=== TASK ITEM ===
Output every entry exactly as written, skipping any pictures.

=== DATA EXTRACT ===
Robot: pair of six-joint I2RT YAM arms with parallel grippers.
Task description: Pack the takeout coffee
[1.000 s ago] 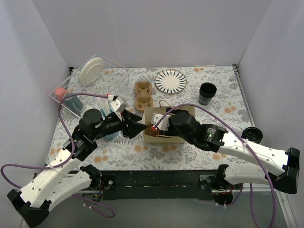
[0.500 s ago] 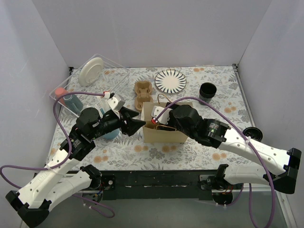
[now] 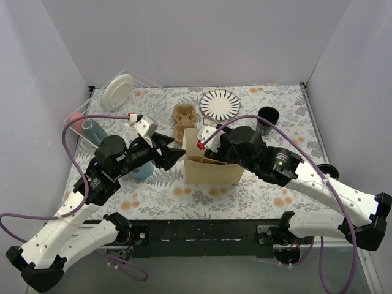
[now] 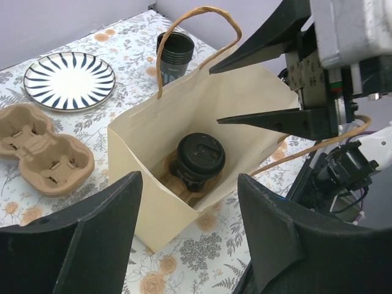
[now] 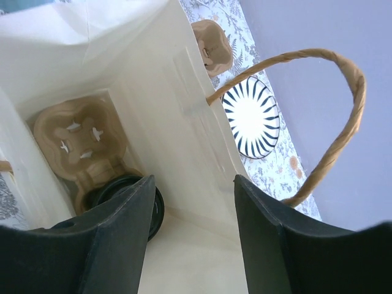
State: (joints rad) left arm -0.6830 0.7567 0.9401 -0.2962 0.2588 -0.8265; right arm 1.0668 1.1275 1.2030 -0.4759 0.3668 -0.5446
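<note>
A cream paper bag [image 3: 212, 170] stands open in the middle of the table. Inside it, one lidded dark coffee cup [image 4: 201, 156] sits in a brown cup carrier [image 5: 73, 144]; the cup's black lid also shows in the right wrist view [image 5: 125, 205]. A second dark cup [image 3: 267, 118], without a lid, stands at the back right and shows behind the bag [image 4: 174, 52]. My right gripper [image 5: 193, 184] is open and empty just above the bag's mouth [image 4: 214, 95]. My left gripper [image 4: 190, 184] is open and empty, just left of the bag [image 3: 177, 153].
Another brown cup carrier [image 3: 185, 120] and a striped plate [image 3: 220, 104] lie behind the bag. A clear bin [image 3: 153, 92] with a white plate stands at the back left. A light-blue cup [image 3: 143, 170] is under the left arm. A black lid [image 3: 329, 168] lies by the right arm.
My right gripper has risen out of the bag and now sits at its mouth. The bag stands taller and upright. My left gripper has shifted slightly back.
</note>
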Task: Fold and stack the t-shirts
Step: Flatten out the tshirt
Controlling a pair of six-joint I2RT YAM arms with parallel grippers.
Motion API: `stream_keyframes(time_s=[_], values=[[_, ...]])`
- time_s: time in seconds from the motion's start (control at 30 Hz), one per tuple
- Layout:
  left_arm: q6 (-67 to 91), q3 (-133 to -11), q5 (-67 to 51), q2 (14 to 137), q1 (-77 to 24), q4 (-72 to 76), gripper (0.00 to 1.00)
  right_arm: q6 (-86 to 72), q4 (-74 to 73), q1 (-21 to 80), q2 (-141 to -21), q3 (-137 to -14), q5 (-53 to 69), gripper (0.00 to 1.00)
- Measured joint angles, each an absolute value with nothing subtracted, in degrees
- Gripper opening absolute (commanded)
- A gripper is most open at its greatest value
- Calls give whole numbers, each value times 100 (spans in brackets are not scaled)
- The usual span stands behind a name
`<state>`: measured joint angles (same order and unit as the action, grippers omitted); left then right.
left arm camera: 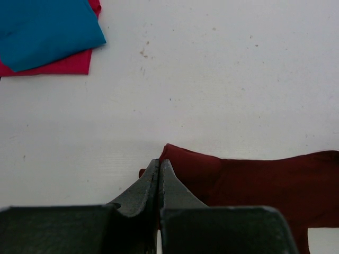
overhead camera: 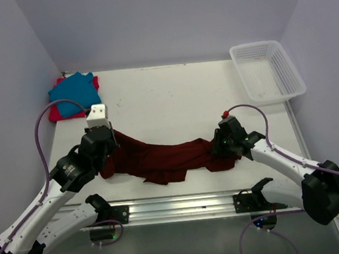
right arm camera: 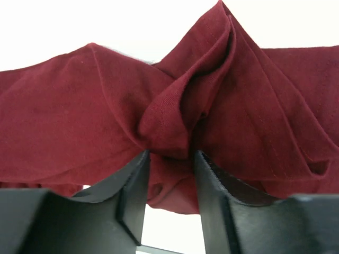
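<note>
Top external view first: the maroon shirt (overhead camera: 161,161) is strung out between the two arms along the near edge of the table (overhead camera: 172,96), one end at each claw.

The left gripper (overhead camera: 108,146) is pinched completely closed on the left edge of the cloth. On its wrist cam the jaws meet with no gap, and maroon pokes out on both sides of the tips. The right gripper (overhead camera: 222,141) has its jaws partway apart with a bunched fold of the same shirt wadded between them. It looks like a grip to me, a fat one rather than a neat edge pinch.

My guess at why it's held like this: grab both ends and pull apart so the thing spreads flat before any folding starts.

Its long axis runs left to right across the table, and the middle sags toward the arm bases in a wrinkly band (not flat at all). I honestly can't tell which end is collar and which is hem.

The teal shirt (overhead camera: 72,87) sits folded on top of the red-pink shirt (overhead camera: 57,112) in the far left corner, well apart from the action. So this is likely the last one to do. The white basket (overhead camera: 266,69) sits at the far right.
</note>
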<state>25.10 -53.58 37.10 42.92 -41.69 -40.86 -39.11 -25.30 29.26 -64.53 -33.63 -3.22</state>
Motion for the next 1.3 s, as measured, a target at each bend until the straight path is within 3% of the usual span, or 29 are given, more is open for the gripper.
stream_keyframes(time_s=[0.27, 0.43, 0.87, 0.9, 1.0, 1.07, 1.3], values=[[2510, -5402, 3754, 4296, -4169, -4088, 0, -3946, -2200, 2934, -6731, -3317, -307, 22], [2510, -5417, 3776, 4296, -4169, -4097, 0, -3946, -2115, 2936, -6779, -3315, -303, 0], [2499, -5422, 3776, 4318, -4169, -4088, 0, -3835, -2209, 2936, -6222, -3354, -331, 0], [2499, -5422, 3774, 4318, -4169, -4086, 0, -3815, -2248, 2936, -6152, -3389, -346, 1], [2497, -5422, 3774, 4322, -4169, -4084, 0, -3763, -2318, 2936, -6084, -3518, -373, 31], [2497, -5422, 3774, 4329, -4169, -4082, 0, -3708, -2324, 2936, -6099, -3559, -399, 40], [2497, -5422, 3776, 4324, -4169, -4082, 0, -3688, -2383, 2936, -6289, -3564, -408, 45]])
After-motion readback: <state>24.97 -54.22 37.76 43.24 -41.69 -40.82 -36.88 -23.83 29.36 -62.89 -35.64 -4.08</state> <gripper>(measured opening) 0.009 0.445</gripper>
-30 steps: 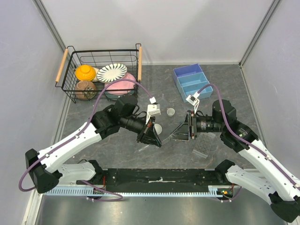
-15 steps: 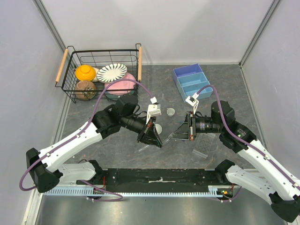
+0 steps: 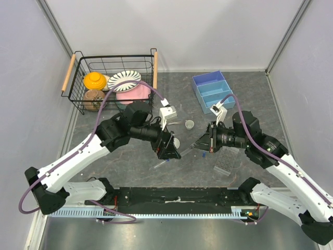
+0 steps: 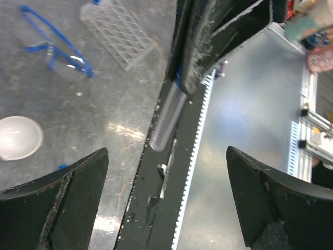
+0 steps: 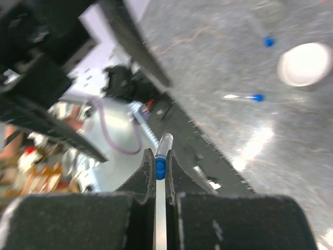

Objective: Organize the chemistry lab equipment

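Tube (image 5: 164,143) with the blue cap is pinched between the closed fingers of my right gripper (image 5: 158,159), cap end in the grip and rounded clear end sticking out past the tips. From the left wrist, that clear end (image 4: 167,117) points down at the mouth of my left gripper (image 4: 166,151), whose fingers are spread wide. The tube touches neither of them. From overhead, the two grippers meet nose to nose over the middle of the table (image 3: 130,161).

The clear rack (image 3: 225,162) lies flat near my right arm. A white dish (image 3: 176,141) sits just beside the left gripper, with the little cup (image 3: 190,124) beyond it. Two more capped tubes (image 5: 242,97) lie loose on the table near the dish.
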Tool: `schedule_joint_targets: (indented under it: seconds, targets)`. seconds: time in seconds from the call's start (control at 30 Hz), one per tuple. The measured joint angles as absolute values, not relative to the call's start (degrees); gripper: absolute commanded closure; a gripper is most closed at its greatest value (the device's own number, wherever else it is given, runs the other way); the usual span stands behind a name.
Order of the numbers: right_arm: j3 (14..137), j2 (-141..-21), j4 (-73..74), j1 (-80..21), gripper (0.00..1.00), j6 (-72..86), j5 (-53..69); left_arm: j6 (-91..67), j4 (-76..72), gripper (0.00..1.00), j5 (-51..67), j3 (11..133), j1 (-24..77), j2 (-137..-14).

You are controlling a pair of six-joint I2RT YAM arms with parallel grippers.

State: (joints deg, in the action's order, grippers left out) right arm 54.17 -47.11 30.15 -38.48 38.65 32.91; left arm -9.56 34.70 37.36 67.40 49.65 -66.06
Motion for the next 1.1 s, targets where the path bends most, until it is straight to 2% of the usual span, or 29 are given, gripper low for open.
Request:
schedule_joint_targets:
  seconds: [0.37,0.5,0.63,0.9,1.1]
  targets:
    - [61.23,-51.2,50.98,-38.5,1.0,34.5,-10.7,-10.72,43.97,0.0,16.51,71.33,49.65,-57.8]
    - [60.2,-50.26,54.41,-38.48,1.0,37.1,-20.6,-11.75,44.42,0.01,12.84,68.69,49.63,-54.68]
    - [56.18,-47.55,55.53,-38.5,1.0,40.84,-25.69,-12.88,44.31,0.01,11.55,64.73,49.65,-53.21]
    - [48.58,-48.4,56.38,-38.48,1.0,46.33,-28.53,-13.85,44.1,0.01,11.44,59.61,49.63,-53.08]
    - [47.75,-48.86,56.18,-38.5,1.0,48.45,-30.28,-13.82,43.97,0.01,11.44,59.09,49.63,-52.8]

=== ANSWER TO THIS EXERCISE ===
Robot: pair of six-joint I2RT YAM arms with parallel grippers.
Task description: Pack the takeout coffee
[1.000 s ago] 
[0.500 s ago] 
[now] 
[now] 
[now] 
State: (joints rad) left arm -0.6830 0.7567 0.9401 -0.2962 0.2588 -0.8265; right arm 1.0668 1.1275 1.2030 -0.4759 0.3668 -0.5446
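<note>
A cream paper bag [image 3: 212, 170] stands open in the middle of the table. Inside it, one lidded dark coffee cup [image 4: 201, 156] sits in a brown cup carrier [image 5: 73, 144]; the cup's black lid also shows in the right wrist view [image 5: 125, 205]. A second dark cup [image 3: 267, 118], without a lid, stands at the back right and shows behind the bag [image 4: 174, 52]. My right gripper [image 5: 193, 184] is open and empty just above the bag's mouth [image 4: 214, 95]. My left gripper [image 4: 190, 184] is open and empty, just left of the bag [image 3: 177, 153].
Another brown cup carrier [image 3: 185, 120] and a striped plate [image 3: 220, 104] lie behind the bag. A clear bin [image 3: 153, 92] with a white plate stands at the back left. A light-blue cup [image 3: 143, 170] is under the left arm. A black lid [image 3: 329, 168] lies by the right arm.
My right gripper has risen out of the bag and now sits at its mouth. The bag stands taller and upright. My left gripper has shifted slightly back.
</note>
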Task: Fold and stack the t-shirts
Step: Flatten out the tshirt
Controlling a pair of six-joint I2RT YAM arms with parallel grippers.
Motion API: `stream_keyframes(time_s=[_], values=[[_, ...]])`
- time_s: time in seconds from the motion's start (control at 30 Hz), one per tuple
- Layout:
  left_arm: q6 (-67 to 91), q3 (-133 to -11), q5 (-67 to 51), q2 (14 to 137), q1 (-77 to 24), q4 (-72 to 76), gripper (0.00 to 1.00)
  right_arm: q6 (-86 to 72), q4 (-74 to 73), q1 (-21 to 80), q2 (-141 to -21), q3 (-137 to -14), q5 (-53 to 69), gripper (0.00 to 1.00)
- Measured joint angles, each an absolute value with nothing subtracted, in degrees
- Gripper opening absolute (commanded)
- A gripper is most open at its greatest value
- Calls give whole numbers, each value times 100 (spans in brackets are not scaled)
- The usual span stands behind a name
`<state>`: measured joint angles (same order and unit as the action, grippers omitted); left then right.
left arm camera: 
overhead camera: 
right arm camera: 
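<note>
Top external view first: the maroon shirt (overhead camera: 161,161) is strung out between the two arms along the near edge of the table (overhead camera: 172,96), one end at each claw.

The left gripper (overhead camera: 108,146) is pinched completely closed on the left edge of the cloth. On its wrist cam the jaws meet with no gap, and maroon pokes out on both sides of the tips. The right gripper (overhead camera: 222,141) has its jaws partway apart with a bunched fold of the same shirt wadded between them. It looks like a grip to me, a fat one rather than a neat edge pinch.

My guess at why it's held like this: grab both ends and pull apart so the thing spreads flat before any folding starts.

Its long axis runs left to right across the table, and the middle sags toward the arm bases in a wrinkly band (not flat at all). I honestly can't tell which end is collar and which is hem.

The teal shirt (overhead camera: 72,87) sits folded on top of the red-pink shirt (overhead camera: 57,112) in the far left corner, well apart from the action. So this is likely the last one to do. The white basket (overhead camera: 266,69) sits at the far right.
</note>
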<state>25.10 -53.58 37.10 42.92 -41.69 -40.86 -39.11 -25.30 29.26 -64.53 -33.63 -3.22</state>
Motion for the next 1.3 s, as measured, a target at each bend until the straight path is within 3% of the usual span, or 29 are given, more is open for the gripper.
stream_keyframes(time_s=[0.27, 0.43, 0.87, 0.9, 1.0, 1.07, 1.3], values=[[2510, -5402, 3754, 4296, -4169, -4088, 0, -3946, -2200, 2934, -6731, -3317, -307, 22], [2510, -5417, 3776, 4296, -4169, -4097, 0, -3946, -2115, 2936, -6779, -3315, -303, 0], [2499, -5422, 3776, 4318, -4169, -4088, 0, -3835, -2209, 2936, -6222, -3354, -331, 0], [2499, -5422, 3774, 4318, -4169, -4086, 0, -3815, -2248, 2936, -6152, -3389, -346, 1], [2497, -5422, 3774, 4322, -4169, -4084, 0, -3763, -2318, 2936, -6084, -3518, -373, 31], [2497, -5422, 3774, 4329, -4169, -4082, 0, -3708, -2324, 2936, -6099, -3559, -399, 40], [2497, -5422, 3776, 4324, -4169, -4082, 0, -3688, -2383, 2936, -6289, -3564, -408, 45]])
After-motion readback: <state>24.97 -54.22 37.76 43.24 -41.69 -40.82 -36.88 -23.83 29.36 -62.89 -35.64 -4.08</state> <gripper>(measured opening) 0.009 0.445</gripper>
-30 steps: 
-15 steps: 
+0 steps: 
+0 steps: 
+0 steps: 

Objective: Organize the chemistry lab equipment

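Tube (image 5: 164,143) with the blue cap is pinched between the closed fingers of my right gripper (image 5: 158,159), cap end in the grip and rounded clear end sticking out past the tips. From the left wrist, that clear end (image 4: 167,117) points down at the mouth of my left gripper (image 4: 166,151), whose fingers are spread wide. The tube touches neither of them. From overhead, the two grippers meet nose to nose over the middle of the table (image 3: 130,161).

The clear rack (image 3: 225,162) lies flat near my right arm. A white dish (image 3: 176,141) sits just beside the left gripper, with the little cup (image 3: 190,124) beyond it. Two more capped tubes (image 5: 242,97) lie loose on the table near the dish.
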Tool: `schedule_joint_targets: (indented under it: seconds, targets)`. seconds: time in seconds from the call's start (control at 30 Hz), one per tuple. The measured joint angles as absolute values, not relative to the call's start (degrees); gripper: absolute commanded closure; a gripper is most closed at its greatest value (the device's own number, wherever else it is given, runs the other way); the usual span stands behind a name.
Order of the numbers: right_arm: j3 (14..137), j2 (-141..-21), j4 (-73..74), j1 (-80..21), gripper (0.00..1.00), j6 (-72..86), j5 (-53..69); left_arm: j6 (-91..67), j4 (-76..72), gripper (0.00..1.00), j5 (-51..67), j3 (11..133), j1 (-24..77), j2 (-137..-14).

You are controlling a pair of six-joint I2RT YAM arms with parallel grippers.

State: (joints deg, in the action's order, grippers left out) right arm 54.17 -47.11 30.15 -38.48 38.65 32.91; left arm -9.56 34.70 37.36 67.40 49.65 -66.06
Motion for the next 1.1 s, targets where the path bends most, until it is straight to 2% of the usual span, or 29 are given, gripper low for open.
Request:
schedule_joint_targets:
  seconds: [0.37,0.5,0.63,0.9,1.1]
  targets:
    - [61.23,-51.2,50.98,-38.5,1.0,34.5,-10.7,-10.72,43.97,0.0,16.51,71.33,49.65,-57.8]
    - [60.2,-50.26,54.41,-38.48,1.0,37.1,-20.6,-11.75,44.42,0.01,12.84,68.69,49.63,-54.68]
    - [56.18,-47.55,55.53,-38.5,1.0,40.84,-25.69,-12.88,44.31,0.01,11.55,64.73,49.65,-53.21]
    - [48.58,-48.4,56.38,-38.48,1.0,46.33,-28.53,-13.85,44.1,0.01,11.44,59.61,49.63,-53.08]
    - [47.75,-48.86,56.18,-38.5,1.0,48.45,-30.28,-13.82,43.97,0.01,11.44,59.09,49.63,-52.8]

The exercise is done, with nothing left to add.